▶ **TASK GOAL**: Take the lines below from the first through the one that contains "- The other" and copy them exactly.
*** Opening of SUPPLIED MATERIAL ***
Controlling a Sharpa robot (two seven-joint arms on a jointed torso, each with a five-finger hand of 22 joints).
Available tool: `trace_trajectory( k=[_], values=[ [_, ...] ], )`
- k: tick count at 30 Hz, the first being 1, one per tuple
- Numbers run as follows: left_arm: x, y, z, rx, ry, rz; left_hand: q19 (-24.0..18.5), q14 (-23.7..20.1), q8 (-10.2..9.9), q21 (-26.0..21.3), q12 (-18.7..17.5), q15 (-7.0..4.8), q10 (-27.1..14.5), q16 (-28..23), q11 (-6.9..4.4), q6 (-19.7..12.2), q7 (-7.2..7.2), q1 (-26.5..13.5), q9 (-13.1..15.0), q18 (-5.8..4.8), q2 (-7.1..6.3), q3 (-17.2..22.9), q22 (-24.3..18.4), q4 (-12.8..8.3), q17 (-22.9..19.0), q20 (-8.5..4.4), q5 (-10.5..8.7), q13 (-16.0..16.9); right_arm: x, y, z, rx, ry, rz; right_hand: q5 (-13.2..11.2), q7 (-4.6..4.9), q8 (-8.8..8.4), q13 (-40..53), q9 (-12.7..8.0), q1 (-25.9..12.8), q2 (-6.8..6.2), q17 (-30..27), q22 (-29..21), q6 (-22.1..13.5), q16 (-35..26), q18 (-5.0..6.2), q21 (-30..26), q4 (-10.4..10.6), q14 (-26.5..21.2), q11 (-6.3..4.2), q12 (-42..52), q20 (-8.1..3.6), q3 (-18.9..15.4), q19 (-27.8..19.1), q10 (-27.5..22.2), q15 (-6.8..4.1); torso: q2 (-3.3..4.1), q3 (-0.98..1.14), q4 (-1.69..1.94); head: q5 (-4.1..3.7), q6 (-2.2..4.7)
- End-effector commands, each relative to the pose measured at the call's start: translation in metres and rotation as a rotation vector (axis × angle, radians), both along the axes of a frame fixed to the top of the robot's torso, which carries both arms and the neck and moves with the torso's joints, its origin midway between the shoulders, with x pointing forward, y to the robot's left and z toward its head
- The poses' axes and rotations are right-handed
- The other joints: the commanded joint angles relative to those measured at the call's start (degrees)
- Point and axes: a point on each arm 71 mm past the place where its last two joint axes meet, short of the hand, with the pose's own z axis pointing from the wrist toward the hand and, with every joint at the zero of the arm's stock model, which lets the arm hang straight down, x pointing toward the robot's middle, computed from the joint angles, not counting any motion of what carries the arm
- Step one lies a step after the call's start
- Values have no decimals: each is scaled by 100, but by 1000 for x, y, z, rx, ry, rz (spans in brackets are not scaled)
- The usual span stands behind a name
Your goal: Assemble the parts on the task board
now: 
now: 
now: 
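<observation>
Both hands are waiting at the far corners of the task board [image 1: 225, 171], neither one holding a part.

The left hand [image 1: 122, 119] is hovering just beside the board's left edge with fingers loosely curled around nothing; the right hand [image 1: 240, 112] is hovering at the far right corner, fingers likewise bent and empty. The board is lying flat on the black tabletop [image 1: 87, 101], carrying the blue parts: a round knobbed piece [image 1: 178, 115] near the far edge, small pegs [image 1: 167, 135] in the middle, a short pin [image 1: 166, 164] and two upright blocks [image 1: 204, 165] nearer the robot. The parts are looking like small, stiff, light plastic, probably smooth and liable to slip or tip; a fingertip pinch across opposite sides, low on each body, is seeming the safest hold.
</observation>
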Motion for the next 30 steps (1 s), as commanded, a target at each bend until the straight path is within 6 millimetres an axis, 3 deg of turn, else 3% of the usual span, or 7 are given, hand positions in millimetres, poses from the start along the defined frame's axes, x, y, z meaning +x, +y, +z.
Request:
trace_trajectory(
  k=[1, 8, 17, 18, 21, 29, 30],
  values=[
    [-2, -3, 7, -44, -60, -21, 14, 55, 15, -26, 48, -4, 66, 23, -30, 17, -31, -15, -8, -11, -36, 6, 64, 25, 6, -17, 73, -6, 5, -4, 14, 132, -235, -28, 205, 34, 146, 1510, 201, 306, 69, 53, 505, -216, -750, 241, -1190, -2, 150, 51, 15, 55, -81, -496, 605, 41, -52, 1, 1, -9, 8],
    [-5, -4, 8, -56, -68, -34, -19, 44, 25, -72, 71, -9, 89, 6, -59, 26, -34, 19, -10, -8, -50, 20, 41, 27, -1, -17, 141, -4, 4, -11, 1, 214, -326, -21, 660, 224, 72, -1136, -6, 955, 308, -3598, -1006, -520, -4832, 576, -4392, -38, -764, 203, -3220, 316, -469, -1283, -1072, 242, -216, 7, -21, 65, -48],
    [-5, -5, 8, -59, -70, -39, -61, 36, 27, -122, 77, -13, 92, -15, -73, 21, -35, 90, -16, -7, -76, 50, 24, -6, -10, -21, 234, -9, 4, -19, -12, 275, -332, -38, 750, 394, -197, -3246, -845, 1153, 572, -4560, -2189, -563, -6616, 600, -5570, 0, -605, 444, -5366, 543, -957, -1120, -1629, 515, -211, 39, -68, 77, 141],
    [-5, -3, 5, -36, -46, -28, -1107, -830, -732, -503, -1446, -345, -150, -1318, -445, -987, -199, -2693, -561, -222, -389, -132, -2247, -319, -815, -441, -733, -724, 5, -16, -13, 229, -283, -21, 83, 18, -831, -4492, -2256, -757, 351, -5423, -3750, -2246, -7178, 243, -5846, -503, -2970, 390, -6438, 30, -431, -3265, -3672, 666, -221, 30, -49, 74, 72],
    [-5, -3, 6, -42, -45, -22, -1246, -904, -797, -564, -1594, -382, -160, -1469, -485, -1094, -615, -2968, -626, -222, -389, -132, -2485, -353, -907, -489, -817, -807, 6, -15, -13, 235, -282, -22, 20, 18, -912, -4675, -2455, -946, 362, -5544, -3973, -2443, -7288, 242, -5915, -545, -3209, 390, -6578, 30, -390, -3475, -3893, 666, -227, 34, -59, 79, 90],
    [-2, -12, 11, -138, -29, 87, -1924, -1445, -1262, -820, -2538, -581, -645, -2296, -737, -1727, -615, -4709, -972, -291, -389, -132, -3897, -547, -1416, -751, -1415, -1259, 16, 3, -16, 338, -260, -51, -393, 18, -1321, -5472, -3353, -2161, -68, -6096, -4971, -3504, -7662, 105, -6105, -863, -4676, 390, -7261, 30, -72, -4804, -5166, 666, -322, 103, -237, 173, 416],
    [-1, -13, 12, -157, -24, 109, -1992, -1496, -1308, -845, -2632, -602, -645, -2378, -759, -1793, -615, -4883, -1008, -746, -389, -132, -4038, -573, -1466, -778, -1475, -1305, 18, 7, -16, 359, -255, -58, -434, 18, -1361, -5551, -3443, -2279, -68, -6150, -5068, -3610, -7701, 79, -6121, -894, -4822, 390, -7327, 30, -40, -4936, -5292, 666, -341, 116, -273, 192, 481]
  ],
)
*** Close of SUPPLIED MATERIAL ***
▶ **SOLUTION BELOW**:
Controlling a Sharpa robot (two seven-joint arms on a jointed torso, each with a five-finger hand of 22 joints).
Available tool: `trace_trajectory( k=[_], values=[ [_, ...] ], )`
- k: tick count at 30 Hz, the first being 1, one per tuple
- Numbers run as follows: left_arm: x, y, z, rx, ry, rz; left_hand: q19 (-24.0..18.5), q14 (-23.7..20.1), q8 (-10.2..9.9), q21 (-26.0..21.3), q12 (-18.7..17.5), q15 (-7.0..4.8), q10 (-27.1..14.5), q16 (-28..23), q11 (-6.9..4.4), q6 (-19.7..12.2), q7 (-7.2..7.2), q1 (-26.5..13.5), q9 (-13.1..15.0), q18 (-5.8..4.8), q2 (-7.1..6.3), q3 (-17.2..22.9), q22 (-24.3..18.4), q4 (-12.8..8.3), q17 (-22.9..19.0), q20 (-8.5..4.4), q5 (-10.5..8.7), q13 (-16.0..16.9); right_arm: x, y, z, rx, ry, rz; right_hand: q5 (-13.2..11.2), q7 (-4.6..4.9), q8 (-8.8..8.4), q13 (-40..53), q9 (-12.7..8.0), q1 (-25.9..12.8), q2 (-6.8..6.2), q17 (-30..27), q22 (-29..21), q6 (-22.1..13.5), q16 (-35..26), q18 (-5.0..6.2), q21 (-30..26), q4 (-10.4..10.6), q14 (-26.5..21.2), q11 (-6.3..4.2), q12 (-42..52), q20 (-8.1..3.6), q3 (-18.9..15.4), q19 (-27.8..19.1), q10 (-27.5..22.2), q15 (-6.8..4.1); torso: q2 (-3.3..4.1), q3 (-0.98..1.14), q4 (-1.69..1.94); head: q5 (-4.1..3.7), q6 (-2.2..4.7)
- End-effector commands, each relative to the pose measured at the call's start: translation in metres and rotation as a rotation vector (axis × angle, radians), both along the axes of a frame fixed to the top of the robot's torso, which carries both arms and the neck and moves with the torso's joints, its origin midway between the shoulders, with x pointing forward, y to the robot's left and z toward its head
- The poses' axes and rotations are right-handed
- The other joints: the commanded joint angles relative to those measured at the call's start (degrees)

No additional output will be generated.